Naptime Half-Baked

What’s that?  You’re planning to do something while your child naps???  SHUSH!!!!!  Don’t say it out loud!  In fact, don’t even think it.  Don’t you even dare to put your plans out there in the universe.  Why not, you ask?  WHY NOT???  Because those precious little babes will somehow find out that you NEED to do something while they are resting and will drop kick your plans from here to Thursday.

Oh sure, I hear you, “That’s ridiculous!  Babies don’t know your plans!  They sleep when they’re tired!”  Look.  I know it’s crazy.  And I don’t know how they know.  I just know that they know, okay?

Maybe they can sense the anxiety of a parent in need of a break.  Kind of like a predator in the wild smells fear.  I’m sure not ALL babies come endowed with such talents.  But in my experience a well planned day that includes a list of things that MUST GET DONE during baby’s sleep time, means there will be NO BABY SLEEP TIME.  At least not until early evening, then they will fall asleep for 25 minutes, just enough to ensure they are climbing the walls until midnight.

I see you’re still rolling your eyes.  Fine.  I will give you an example to prove my point.

On Friday, I had several things I needed to accomplish.  I needed to pay bills and catch up on paperwork (desperately).  And I had also committed myself to making fifty brownies to help feed a group of volunteers.  The brownies had to be delivered at 5:15 sharp.  Of course, when I volunteered I envisioned myself delighting the crowd with ooey-gooey scratch baked deliciousness.  When it came down  to the wire, I ended up with five boxes of store bought mix sitting on my counter, waiting to be combined with eggs and oil.  Well, sometimes you just can’t do everything.  Anyhow, all I had to do was make the mix into brownies.  An easy peasy chore for nap time and I would pay bills while they baked.

Sounds like a plan, right?

So, nap time came and went with one problem, Dash would not fall asleep.  Still, I was hopeful.  He surely had to fall asleep soon!  Okay, so it ends up being past lunchtime and I still have not so much as had a shower.  FINALLY!  He falls asleep in my arms.  I lay the little angel down and run to get myself cleaned up.  Surely he must be extremely tired and will sleep a good long while.
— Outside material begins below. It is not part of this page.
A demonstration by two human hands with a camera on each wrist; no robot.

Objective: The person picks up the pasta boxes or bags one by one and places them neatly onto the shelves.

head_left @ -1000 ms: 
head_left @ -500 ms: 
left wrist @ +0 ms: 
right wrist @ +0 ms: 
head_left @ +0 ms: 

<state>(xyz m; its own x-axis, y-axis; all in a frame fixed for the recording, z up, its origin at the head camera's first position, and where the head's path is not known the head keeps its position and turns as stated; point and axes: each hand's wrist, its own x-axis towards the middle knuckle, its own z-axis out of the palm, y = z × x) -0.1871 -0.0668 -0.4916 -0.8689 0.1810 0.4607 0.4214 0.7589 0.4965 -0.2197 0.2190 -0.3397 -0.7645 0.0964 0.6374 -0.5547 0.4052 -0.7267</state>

No sooner do I turn the water on, I hear crying.  Make that screaming.  “It’s not possible”, I think.  Must be the sound of the water… echoing, or the pipes.  Screaming pipes.  Hmmm…  I turn off the water.  Nope, it’s really Dash.  Go in his room and he’s sitting there looking pitiful with tears streaming and wild hair as though he’s been sleeping for hours. Poor baby, maybe a bad dream. (Although is it even possible to be that far into a sleep cycle in less than 10 minutes?)  I try laying with him thinking SURELY he will fall back asleep.

No. Such. Luck.

Now the problem with a baby who hasn’t gotten a good nap under his belt is that he is CRANKY.  There is no pleasing a tired child.  You cuddle him, he arches and squirms.  You set him down, he goes boneless and shrieks.  You offer him food, he throws it.  You offer him a drink, he dumps it.  You give him toys, he hits you in the head with them.

But, I have run out of time.  I have slightly over ONE HOUR before I have to leave to pick up Finn from school.  If I don’t have brownies in the oven in 20 minutes they will not be done before I need to jet.
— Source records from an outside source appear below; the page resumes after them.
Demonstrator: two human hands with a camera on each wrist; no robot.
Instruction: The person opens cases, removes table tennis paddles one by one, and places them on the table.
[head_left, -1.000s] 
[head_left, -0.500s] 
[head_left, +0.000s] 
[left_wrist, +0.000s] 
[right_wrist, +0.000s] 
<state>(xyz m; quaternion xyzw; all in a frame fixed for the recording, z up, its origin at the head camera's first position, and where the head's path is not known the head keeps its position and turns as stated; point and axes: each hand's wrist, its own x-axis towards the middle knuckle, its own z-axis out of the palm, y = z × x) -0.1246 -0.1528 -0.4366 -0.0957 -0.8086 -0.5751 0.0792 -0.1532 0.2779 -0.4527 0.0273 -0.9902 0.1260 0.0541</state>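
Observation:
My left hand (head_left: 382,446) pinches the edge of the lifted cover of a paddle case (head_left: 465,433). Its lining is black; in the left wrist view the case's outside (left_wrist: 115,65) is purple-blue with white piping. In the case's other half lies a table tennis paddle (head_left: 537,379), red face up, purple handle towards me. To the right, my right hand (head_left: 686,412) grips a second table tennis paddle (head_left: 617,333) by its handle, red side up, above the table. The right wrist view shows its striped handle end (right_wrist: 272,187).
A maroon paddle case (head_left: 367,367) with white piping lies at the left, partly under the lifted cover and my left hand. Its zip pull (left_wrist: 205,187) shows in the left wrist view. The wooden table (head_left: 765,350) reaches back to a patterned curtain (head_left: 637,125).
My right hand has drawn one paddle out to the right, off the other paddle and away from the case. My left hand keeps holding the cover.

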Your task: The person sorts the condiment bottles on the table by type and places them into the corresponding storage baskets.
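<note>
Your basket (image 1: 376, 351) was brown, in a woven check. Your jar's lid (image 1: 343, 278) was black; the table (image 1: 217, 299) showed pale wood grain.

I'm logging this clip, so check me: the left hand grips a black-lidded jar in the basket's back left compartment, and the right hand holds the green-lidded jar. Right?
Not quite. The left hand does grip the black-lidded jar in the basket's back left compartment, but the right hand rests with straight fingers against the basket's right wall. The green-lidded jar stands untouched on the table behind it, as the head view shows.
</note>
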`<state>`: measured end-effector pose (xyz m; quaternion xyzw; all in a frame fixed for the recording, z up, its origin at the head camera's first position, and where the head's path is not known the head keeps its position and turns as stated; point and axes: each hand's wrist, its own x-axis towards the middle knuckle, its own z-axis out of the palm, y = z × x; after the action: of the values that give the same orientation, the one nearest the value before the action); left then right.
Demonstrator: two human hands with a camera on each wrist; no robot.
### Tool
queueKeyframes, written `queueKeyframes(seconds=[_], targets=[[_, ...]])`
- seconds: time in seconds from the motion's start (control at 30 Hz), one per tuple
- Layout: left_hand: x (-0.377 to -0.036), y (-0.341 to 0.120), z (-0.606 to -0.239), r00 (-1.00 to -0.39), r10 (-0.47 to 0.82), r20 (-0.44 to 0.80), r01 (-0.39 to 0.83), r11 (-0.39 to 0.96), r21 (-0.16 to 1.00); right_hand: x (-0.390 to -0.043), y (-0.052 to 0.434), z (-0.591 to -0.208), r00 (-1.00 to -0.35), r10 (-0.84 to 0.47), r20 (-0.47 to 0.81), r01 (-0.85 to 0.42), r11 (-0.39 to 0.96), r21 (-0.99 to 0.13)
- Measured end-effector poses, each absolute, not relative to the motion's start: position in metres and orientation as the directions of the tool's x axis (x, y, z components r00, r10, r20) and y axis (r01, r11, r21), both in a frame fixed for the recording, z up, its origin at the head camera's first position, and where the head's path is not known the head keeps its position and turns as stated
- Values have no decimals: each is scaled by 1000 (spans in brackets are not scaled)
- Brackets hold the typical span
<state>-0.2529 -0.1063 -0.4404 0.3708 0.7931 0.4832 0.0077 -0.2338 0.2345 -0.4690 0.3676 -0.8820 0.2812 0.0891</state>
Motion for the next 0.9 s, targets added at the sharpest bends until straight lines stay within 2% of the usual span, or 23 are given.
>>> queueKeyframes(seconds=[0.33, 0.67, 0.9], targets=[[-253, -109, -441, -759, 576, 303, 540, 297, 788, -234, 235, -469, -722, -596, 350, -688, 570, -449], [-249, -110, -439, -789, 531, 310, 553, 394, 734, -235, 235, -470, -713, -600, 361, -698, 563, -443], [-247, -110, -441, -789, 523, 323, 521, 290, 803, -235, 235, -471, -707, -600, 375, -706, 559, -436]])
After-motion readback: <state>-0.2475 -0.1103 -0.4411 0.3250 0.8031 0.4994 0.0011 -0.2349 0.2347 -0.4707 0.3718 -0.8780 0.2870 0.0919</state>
Here is where my own stupidity comes in.  Instead of going the easy (normal) route and putting the brownies in pans, I decided to make them into single servings by baking them in muffin tins with silicone liners.  And since I only have enough equipment to do 24 servings at a time, I basically made what could have been an easy couple of trays of brownies into a huge hours long ordeal.  Why???  I have no idea!!!  It seemed like a good idea at the time.

So, here I am having set Dash down in the kitchen and there is NOT A SECOND TO LOSE!!!  He is whiny at first but soon enough he is amusing himself and I am off and running, scooping the batter into the liners.  I look out of the corner of my eye and Dash is in the pantry.  Oh, great, he is opening containers and has found bags of dried heirloom beans.  (Yes, there is such a thing.)

Please, Dash, please do not dump out those beans!!!  He is shaking them and trying to figure out the zip lock.  I would love to stop and take the beans from him, but that would cost precious seconds.  Oh, thank goodness he put them down.  But, wait, he now has a box of Seven Grain Pilaf.  He opens it, dumps the grain pouch onto the floor where we take off our shoes and chucks the box at me with reckless abandon.  Next, he moves on to the garbage can.  “DASH!  STAY OUT OF THE GARBAGE!!!”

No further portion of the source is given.